◆ EXERCISE REQUIREMENTS: The data below calls for an exact copy.

◆ THE DATA:
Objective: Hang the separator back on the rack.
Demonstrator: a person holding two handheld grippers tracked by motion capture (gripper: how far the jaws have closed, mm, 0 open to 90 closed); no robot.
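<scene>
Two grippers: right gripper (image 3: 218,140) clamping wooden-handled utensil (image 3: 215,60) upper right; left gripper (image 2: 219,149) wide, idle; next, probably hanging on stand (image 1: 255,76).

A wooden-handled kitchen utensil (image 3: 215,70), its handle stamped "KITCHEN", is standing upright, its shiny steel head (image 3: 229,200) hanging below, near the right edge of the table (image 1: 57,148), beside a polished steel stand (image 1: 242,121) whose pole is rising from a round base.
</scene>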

◆ TASK RESPONSE:
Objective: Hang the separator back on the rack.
Demonstrator: a person holding two handheld grippers tracked by motion capture (gripper: how far the jaws have closed, mm, 0 open to 90 closed); no robot.
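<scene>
Two grippers: right gripper (image 3: 218,140) clamping wooden-handled utensil (image 3: 215,60) upper right; left gripper (image 2: 219,149) wide, idle; next, probably hanging on stand (image 1: 255,76).

A wooden-handled kitchen utensil (image 3: 215,70), its handle stamped "KITCHEN", is standing upright, its shiny steel head (image 3: 229,200) hanging below, near the right edge of the table (image 1: 57,148), beside a polished steel stand (image 1: 242,121) whose pole is rising from a round base.
</scene>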

The work on this exercise is done.